The pharmaceutical company faced growing scrutiny following the approval of its Alzheimer’s drug last month by the U.S. Food and Drug Administration.
Michel Vounatsos, Biogen’s chief executive, said Thursday in a earnings call: “I want to be clear that Biogen is behind the integrity of the review process.”
The treatment, which is sold under the Aduhelm brand, “was appropriately approved for very solid reasons and represented the right thing to do,” he said.
Some scientists have said the treatment doesn’t work and they should never have permission, while others say the U.S. drug regulator and pharmacist have collaborated too closely in preparing the approval.
Infusion treatment at $ 56,000 a year is the first Alzheimer’s drug to receive the green light in nearly two decades.
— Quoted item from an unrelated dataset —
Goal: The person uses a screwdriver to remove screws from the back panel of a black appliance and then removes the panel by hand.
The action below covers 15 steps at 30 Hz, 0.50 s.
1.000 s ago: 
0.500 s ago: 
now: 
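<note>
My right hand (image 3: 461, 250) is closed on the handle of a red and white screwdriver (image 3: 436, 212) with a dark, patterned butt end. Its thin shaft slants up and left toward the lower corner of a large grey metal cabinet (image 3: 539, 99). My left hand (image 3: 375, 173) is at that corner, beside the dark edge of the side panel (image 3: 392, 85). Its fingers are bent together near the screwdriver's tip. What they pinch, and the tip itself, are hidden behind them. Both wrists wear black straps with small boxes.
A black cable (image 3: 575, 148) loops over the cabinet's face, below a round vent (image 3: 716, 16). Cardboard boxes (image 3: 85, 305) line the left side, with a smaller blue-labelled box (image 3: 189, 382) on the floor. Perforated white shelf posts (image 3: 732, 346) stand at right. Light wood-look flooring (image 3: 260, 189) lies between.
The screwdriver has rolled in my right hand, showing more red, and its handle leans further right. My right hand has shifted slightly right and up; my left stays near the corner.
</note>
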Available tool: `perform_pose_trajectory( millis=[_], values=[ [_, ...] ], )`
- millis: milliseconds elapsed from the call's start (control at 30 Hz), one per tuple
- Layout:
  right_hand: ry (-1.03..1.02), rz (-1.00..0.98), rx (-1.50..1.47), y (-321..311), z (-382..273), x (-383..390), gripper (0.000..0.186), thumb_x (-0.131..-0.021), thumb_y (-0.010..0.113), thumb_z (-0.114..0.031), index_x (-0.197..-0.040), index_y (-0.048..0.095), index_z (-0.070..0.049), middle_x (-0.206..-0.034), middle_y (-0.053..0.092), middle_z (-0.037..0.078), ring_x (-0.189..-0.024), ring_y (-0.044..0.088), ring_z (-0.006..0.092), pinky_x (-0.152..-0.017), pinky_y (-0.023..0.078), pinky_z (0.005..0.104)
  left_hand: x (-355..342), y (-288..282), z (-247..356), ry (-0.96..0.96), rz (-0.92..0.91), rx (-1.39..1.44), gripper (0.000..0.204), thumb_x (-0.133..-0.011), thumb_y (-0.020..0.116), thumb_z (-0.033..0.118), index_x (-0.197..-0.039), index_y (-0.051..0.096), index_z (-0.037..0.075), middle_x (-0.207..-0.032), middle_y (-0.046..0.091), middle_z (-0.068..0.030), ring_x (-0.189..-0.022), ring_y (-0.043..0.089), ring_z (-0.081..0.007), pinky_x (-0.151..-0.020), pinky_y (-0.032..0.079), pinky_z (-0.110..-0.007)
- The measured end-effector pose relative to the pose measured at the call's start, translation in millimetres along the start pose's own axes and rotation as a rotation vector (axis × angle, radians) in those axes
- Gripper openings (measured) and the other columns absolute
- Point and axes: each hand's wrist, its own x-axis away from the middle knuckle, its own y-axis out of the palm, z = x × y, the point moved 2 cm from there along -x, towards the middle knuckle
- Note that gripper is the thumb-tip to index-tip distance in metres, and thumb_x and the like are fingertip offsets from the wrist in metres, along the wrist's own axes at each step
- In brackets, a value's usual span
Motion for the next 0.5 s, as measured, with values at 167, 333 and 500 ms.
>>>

Biogen states that the drug is the first to treat the causes of debilitating disease, instead of just helping patients manage their symptoms.
Earlier this month, the FDA chief took the unusual step of calling for an independent investigation into the agency’s interaction with Biogen executives, as questions grow as to why the drug is has been approved.
Michael McDonnell, Biogen’s chief financial officer, said the pharmacist in Massachusetts welcomed the formal review and that it would be “good for all those involved to ensure confidence in the therapy.”
Biogen said revenue from Aduhelm made $ 2 million in the second quarter, but Vounatsos noted that a “large chunk” of sales were inventory and did not disclose the number of patients who began treatment.
McDonnell defended the drug against several claims he called “factually wrong,” even though reducing amyloid plaques in the brain does not lead to slowing the progression of Alzheimer’s disease.
Aduhelm is conceived around the amyloid hypothesis, which his proponents say the protein clots that develop in the brain cause Alzheimer’s.
Numerous pharmaceutical companies have tried and failed before developing amyloid cleansing drugs and have shown that protein removal can mitigate the disease.
“There is no basis to use the failure of these antibodies as a reason for not approving [Aduhelm], ”Said McDonnell, who said there was no evidence that those other treatments actually eliminated amyloid.
He also said that the claims that the company had conducted post hoc analysis were factually incorrect. Biogen’s clinical trials were initially arrested in March 2019 after an independent committee found that the drug was not going to be effective. The company then presented a new analysis saying that the treatment was successful when it was taken at a higher dose.
McDonnell said people who believe drug approval would lead to less investment in research for other Alzheimer’s treatments are “contradicted by precedents,” citing the history of research into HIV and multiple sclerosis.
Biogen’s second-quarter sales fell 25 percent compared to the same period last year, to $ 2.8 billion. Analysts have expected earnings of $ 2.6bn, according to FactSet.
Shares in Biogen rose 1.4 percent in Thursday morning trading in New York.